Nel mio ingenuo lavoro sperimentale, con tanto di questionari somministrati nelle scuole e calcoli statistici rigorosamente manuali (sono anzianotto, i PC erano al di là da venire), dimostravo la peraltro intuitiva correlazione tra "mezzi" nella famiglia d'origine e scelta del tipo di istruzione, come preludio alla realizzazione della funzione di "riproduzione sociale" della scuola stessa, a dispetto del dettato costituzionale e dei proclami di egualitarismo allora ancora in voga. Da allora, non solo è passato di moda usare certe categorie di pensiero, ma è anche (e mi piacerebbe misurare la correlazione tra le due cose) peggiorata notevolmente la situazione, sia generale che specifica alla quasi totale disattivazione di qualsiasi "ascensore sociale".

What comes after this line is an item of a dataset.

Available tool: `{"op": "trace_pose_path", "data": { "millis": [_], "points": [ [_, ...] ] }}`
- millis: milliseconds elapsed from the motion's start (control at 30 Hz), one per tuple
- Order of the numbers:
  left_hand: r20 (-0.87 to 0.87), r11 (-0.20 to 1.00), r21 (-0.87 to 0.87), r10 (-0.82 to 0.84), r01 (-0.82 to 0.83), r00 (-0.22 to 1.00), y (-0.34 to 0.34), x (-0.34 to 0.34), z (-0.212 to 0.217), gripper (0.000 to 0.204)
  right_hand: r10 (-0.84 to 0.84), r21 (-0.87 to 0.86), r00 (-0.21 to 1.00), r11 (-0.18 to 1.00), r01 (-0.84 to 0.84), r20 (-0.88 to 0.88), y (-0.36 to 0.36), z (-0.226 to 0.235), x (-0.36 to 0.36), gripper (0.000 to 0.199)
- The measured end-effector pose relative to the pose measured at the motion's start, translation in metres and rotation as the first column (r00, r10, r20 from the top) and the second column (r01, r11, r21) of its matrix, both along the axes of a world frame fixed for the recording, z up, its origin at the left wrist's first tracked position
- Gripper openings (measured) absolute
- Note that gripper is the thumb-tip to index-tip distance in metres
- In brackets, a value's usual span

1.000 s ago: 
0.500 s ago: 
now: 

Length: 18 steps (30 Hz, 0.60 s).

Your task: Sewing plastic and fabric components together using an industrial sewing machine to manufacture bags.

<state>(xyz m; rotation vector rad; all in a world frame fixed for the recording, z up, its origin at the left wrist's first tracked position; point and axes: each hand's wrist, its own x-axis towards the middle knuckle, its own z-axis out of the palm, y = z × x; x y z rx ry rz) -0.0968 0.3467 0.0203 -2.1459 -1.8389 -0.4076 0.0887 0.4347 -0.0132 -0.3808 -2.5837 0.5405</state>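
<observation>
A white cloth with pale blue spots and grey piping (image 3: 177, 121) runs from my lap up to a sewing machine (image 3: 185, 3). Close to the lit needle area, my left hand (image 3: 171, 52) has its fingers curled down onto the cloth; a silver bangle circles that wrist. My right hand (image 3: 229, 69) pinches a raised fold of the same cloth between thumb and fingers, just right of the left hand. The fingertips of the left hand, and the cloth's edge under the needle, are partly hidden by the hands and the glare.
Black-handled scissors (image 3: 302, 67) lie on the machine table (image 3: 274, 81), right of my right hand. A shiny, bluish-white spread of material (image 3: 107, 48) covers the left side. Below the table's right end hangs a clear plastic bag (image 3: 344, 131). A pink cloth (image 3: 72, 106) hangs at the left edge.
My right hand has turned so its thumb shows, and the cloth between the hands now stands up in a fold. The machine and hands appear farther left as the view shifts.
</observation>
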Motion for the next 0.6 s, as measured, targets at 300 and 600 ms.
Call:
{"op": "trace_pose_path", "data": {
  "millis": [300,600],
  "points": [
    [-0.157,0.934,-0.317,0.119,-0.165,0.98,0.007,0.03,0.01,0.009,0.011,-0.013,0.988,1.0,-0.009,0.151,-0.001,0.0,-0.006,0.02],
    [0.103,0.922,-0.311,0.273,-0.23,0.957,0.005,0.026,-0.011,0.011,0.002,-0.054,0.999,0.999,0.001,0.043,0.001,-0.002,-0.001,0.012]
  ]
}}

Perciò, la narrazione autogiustificazionista imposta dal capitalismo per trionfare, quella per cui in un sistema egualitario ad economia pianificata i migliori non emergono (se non in minima parte quelli adatti a far carriera nella burocrazia e nella guida politica) mentre invece in una democrazia liberale ad economia di mercato ci saranno anche delle disuguaglianze ma alla lunga premiano i capaci, quella che insomma avete visto in migliaia di film e sentito in tutte le salse, non regge più. Tutti possono vedere in giro, oggi peggio che mai, attori figli di attori, notai figli di notai, albertiangeli di varia arte e professione, e figli di nessuno che se anche hanno sputato sangue e sono diventati medici architetti avvocati, o hanno il padre lo zio insomma qualcuno che li inserisce o languiscono nella disoccupazione fino a che non si arrendono a fare altro, spesso sottolavori sottopagati, e ancora beati quelli tra loro che stanno a casa o ereditano casa, gli altri sono già nemmeno proletari (chi cazzo li fa i figli co sti chiari di luna?), e destinati a una vecchiaia di miseria.

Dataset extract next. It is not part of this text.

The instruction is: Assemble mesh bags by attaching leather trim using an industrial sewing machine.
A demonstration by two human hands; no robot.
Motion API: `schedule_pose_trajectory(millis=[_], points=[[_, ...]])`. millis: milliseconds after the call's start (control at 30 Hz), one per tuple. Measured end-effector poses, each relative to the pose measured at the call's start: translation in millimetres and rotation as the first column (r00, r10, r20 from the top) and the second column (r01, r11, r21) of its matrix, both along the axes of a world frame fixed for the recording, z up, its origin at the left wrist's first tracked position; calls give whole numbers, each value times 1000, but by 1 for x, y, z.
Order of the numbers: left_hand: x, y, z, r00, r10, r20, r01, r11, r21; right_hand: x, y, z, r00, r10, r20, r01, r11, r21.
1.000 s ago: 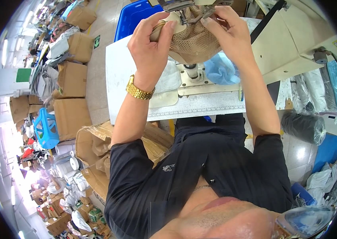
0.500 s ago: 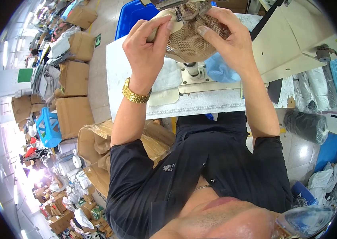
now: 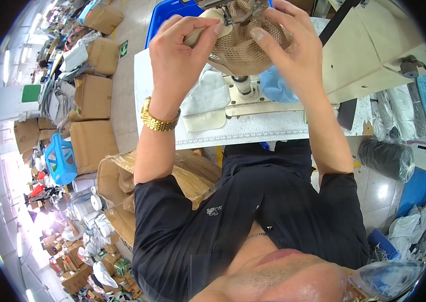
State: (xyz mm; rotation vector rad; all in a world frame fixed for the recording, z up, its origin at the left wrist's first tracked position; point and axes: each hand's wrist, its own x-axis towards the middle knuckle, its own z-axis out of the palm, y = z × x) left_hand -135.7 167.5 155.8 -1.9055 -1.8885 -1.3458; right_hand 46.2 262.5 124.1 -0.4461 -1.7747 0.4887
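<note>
The tan mesh (image 3: 243,53) sits at the far side of the tabletop (image 3: 253,133), just under the foot (image 3: 228,20) of the sewing machine (image 3: 374,55) and above its post (image 3: 243,88). The left hand (image 3: 177,50) works at the mesh's left: its grip pinches the edge of a smooth beige panel (image 3: 212,25) between thumb and forefinger. The right hand (image 3: 296,48) lies over the right side, thumb on the mesh and fingers reaching toward the far edge; whether that grip pinches the fabric, one cannot tell.

Holding from both sides probably keeps the soft piece spread and steady at the foot, while the raised post seems to let its curved body hang without bunching on the tabletop. A white cloth (image 3: 208,93) lies left of the post and a blue cloth (image 3: 276,85) right of it, both apparently kept clear of the foot. The blue bin (image 3: 157,25) stands beyond the tabletop's far left, perhaps within easy reach.

Compared with a second ago, the left wrist and its gold watch (image 3: 158,118) have swung left, though the fingertips stay close to the foot. More of the white cloth shows. The mesh looks flatter, its holes more open, and the right thumb rests slightly nearer the person.
</note>
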Motion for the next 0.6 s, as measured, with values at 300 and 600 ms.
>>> schedule_pose_trajectory(millis=[300, 600], points=[[-36, 31, 20, 808, -249, 534, 440, 859, -264, -10, -25, -4, 996, 80, 49, -86, 988, 132], [-37, 28, 15, 836, -145, 529, 368, 863, -347, -14, -17, -17, 995, 83, 54, -90, 986, 143]])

Nel secondo dopoguerra, e ancora negli anni 80 della mia tesi di laurea, si descriveva il fenomeno come duro da sradicare si, ma tendenzialmente in via di superamento. Dopo 30 o 40 anni di ultraliberismo monetarista al potere, tutti capiscono che se ancora qualcuno ne parla allo stesso modo ti sta prendendo in giro. Il PD può anche vincere le regionali in Emilia, grazie allo spauracchio Salvini che più passa il tempo più lascia sospettare di essere stato messo li apposta, può anche essere riuscito a disinnescare definitivamente, facendo leva sulle ambizioni personali di qualcuno e il rincoglionimento di qualcun altro (serve fare nomi?), il potenzialmente rivoluzionario grillismo, ma non incanta più nessuno. Senza abbracciare l'unica speranza di salvezza, l'affermazione della piena sovranità economica e monetaria finalizzata all'attuazione dei principi costituzionali di eguaglianza sostanziale dei cittadini (se non vi piace "sovranismo socialista" trovate un altra etichetta, che so "pesci spada" che magari si mangino le insulse populiste e schiave sardine - ve lo dice persino la Spinelli), è inutile fare promesse: nessuna sarà più creduta. Chi sostituirà Giggino alla testa dei 5 stelle se lo metta in testa, e ancora può recuperare il consenso perduto. Se no, a meno di imprevisti e improvvisi quanto improbabili exploit di Fusaro o Conditi, lo raccatterà tutto Salvini. E lo dilapiderà, perché lui e la Lega hanno già dimostrato troppe volte, l'ultima nel caso Soleimani la più grave ai tempi dell'introduzione del pareggio di bilancio in Costituzione, che usano gli argomenti giusti a scopi elettoralistici e poi ci si puliscono il muso, dopo avere magnato come tutti gli altri.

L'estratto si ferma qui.